▸ EXERCISE INSTRUCTIONS: Could you retype all of the data below exactly as given?

▸ DATASET EXCERPT:
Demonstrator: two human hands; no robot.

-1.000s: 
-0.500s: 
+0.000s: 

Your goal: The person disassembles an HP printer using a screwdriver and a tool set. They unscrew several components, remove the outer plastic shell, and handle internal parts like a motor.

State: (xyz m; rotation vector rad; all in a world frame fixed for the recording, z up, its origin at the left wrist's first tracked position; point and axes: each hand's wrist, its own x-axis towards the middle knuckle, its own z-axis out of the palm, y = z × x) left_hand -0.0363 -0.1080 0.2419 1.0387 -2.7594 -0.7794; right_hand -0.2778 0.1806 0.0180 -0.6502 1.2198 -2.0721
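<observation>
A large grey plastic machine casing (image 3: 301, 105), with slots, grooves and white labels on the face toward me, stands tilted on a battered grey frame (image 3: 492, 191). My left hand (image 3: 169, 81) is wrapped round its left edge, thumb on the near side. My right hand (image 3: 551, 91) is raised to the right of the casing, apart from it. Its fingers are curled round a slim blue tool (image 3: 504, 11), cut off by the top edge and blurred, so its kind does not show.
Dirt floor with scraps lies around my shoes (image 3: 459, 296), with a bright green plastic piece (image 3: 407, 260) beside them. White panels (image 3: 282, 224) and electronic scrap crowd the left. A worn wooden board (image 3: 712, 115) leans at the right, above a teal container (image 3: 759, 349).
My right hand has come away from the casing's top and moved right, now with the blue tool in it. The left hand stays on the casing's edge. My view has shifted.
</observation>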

▸ REPLY:
Demonstrator: two human hands; no robot.

-1.000s: 
-0.500s: 
+0.000s: 

Your goal: The person disassembles an HP printer using a screwdriver and a tool set. They unscrew several components, remove the outer plastic shell, and handle internal parts like a motor.

State: (xyz m; rotation vector rad; all in a world frame fixed for the recording, z up, its origin at the left wrist's first tracked position; point and axes: each hand's wrist, its own x-axis towards the middle knuckle, its own z-axis out of the palm, y = z × x) left_hand -0.0363 -0.1080 0.2419 1.0387 -2.7594 -0.7794; right_hand -0.2778 0.1806 0.0180 -0.6502 1.2198 -2.0721
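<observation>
A large grey plastic machine casing (image 3: 301, 105), with slots, grooves and white labels on the face toward me, stands tilted on a battered grey frame (image 3: 492, 191). My left hand (image 3: 169, 81) is wrapped round its left edge, thumb on the near side. My right hand (image 3: 551, 91) is raised to the right of the casing, apart from it. Its fingers are curled round a slim blue tool (image 3: 504, 11), cut off by the top edge and blurred, so its kind does not show.
Dirt floor with scraps lies around my shoes (image 3: 459, 296), with a bright green plastic piece (image 3: 407, 260) beside them. White panels (image 3: 282, 224) and electronic scrap crowd the left. A worn wooden board (image 3: 712, 115) leans at the right, above a teal container (image 3: 759, 349).
My right hand has come away from the casing's top and moved right, now with the blue tool in it. The left hand stays on the casing's edge. My view has shifted.
</observation>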

The requested output is complete.